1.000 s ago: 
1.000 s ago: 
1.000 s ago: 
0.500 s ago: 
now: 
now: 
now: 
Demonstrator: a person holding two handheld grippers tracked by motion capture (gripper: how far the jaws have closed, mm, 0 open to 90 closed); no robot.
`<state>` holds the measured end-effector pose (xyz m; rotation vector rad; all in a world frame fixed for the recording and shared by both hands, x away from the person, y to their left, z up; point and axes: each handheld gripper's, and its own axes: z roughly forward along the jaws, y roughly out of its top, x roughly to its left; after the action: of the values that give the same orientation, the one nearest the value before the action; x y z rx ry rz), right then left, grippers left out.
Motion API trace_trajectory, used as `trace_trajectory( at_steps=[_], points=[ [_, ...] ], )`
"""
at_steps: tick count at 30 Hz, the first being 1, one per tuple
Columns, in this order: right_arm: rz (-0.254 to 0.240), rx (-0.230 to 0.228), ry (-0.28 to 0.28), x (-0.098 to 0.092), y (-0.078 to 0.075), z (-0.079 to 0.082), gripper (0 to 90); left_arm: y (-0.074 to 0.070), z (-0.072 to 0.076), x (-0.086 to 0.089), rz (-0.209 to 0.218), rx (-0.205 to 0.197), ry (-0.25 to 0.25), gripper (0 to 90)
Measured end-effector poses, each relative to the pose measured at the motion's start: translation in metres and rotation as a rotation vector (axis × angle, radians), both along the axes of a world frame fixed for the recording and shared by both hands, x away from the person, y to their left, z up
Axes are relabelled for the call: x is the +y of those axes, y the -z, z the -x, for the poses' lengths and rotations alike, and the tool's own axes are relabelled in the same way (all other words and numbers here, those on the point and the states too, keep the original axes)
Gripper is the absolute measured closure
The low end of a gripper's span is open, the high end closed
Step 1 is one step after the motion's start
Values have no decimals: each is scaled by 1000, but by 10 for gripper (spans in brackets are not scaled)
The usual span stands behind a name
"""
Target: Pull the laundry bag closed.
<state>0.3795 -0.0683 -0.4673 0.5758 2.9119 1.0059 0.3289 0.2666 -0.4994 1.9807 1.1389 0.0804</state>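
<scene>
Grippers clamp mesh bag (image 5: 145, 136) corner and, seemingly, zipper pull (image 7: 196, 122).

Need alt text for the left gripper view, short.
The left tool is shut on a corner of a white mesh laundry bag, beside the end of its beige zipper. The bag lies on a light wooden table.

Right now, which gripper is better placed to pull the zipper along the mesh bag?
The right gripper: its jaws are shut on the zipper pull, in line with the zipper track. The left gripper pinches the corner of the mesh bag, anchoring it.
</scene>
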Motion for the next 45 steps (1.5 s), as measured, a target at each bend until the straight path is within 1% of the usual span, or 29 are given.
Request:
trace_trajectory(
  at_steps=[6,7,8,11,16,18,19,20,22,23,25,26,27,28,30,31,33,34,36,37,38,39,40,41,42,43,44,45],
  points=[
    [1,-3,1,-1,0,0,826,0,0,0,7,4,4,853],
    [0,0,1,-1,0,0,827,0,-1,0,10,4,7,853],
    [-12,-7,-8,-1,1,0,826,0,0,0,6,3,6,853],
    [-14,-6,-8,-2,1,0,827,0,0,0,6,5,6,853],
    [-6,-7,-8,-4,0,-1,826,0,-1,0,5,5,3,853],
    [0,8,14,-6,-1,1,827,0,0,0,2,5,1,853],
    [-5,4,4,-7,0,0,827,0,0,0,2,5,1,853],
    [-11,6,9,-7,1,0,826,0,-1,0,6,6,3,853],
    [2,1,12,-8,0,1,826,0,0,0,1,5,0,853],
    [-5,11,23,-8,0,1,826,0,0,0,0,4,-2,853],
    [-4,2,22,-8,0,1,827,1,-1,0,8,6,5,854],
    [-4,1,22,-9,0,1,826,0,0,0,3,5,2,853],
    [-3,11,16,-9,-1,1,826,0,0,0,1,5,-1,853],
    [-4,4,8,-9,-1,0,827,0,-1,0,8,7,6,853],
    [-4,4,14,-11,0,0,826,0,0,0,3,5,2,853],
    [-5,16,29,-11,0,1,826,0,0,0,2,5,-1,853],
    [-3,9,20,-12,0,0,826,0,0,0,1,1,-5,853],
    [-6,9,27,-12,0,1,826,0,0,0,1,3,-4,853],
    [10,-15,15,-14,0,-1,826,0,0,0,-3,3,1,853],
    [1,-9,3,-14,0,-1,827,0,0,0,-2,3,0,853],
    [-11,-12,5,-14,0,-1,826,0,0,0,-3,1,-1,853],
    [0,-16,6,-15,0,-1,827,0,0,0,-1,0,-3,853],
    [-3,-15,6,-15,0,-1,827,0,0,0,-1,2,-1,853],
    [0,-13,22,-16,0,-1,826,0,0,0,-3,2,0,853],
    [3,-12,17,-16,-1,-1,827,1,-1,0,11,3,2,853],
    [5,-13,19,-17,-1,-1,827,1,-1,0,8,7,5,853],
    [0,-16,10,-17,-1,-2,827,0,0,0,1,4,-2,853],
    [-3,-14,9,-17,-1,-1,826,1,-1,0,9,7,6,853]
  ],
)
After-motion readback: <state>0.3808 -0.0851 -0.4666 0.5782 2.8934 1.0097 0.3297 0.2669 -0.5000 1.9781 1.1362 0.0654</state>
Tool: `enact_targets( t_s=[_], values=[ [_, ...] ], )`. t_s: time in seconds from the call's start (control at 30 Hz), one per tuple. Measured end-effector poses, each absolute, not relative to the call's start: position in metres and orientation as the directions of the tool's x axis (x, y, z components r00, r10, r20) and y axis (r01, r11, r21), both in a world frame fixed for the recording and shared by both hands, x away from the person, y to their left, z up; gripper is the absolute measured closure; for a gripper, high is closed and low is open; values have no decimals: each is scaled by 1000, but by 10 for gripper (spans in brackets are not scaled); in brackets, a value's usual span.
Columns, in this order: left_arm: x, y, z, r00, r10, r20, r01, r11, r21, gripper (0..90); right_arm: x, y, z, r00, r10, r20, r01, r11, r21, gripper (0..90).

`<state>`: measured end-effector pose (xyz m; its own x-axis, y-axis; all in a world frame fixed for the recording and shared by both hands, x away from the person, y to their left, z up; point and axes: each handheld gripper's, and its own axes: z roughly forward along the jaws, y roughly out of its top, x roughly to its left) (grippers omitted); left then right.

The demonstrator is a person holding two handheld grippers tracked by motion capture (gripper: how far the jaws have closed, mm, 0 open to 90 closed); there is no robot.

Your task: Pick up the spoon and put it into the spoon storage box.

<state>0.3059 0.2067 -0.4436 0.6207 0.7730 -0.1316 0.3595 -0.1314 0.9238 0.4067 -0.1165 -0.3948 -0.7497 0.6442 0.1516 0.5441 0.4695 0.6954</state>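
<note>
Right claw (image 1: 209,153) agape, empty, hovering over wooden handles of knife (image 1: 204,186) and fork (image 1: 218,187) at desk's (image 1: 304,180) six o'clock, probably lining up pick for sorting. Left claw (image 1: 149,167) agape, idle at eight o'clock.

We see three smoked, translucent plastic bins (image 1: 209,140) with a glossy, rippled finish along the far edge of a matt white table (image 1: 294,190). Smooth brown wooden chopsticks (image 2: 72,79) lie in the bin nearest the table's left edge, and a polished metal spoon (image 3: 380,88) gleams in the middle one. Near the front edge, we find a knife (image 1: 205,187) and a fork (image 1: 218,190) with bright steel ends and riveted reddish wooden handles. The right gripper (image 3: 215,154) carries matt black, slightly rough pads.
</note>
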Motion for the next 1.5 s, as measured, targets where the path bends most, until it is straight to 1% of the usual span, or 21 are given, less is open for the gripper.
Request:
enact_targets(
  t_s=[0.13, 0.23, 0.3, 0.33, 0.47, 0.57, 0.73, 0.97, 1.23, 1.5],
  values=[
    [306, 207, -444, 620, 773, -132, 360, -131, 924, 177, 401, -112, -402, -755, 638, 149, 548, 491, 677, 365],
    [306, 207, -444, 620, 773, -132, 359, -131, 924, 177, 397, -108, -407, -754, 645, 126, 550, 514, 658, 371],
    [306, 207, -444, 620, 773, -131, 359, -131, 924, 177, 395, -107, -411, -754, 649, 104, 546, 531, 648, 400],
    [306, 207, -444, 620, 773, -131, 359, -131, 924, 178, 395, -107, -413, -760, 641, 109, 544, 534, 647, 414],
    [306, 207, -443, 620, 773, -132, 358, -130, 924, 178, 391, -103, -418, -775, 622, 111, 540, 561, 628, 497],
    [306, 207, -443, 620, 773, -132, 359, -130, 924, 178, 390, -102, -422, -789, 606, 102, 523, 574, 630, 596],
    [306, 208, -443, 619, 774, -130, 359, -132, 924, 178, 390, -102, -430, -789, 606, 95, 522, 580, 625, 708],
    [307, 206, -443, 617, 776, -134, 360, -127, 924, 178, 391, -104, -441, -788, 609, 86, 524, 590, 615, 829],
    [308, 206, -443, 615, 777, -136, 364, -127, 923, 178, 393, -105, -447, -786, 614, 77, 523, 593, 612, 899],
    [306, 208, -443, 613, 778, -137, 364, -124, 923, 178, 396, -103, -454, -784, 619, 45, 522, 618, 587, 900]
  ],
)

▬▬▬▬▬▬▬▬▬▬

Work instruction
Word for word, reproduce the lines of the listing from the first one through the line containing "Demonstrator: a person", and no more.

Response
1.000 s ago: 
1.000 s ago: 
1.000 s ago: 
0.500 s ago: 
now: 
now: 
now: 
Demonstrator: a person holding two handheld grippers tracked by motion capture (gripper: how far the jaws have closed, mm, 0 open to 90 closed); no robot.

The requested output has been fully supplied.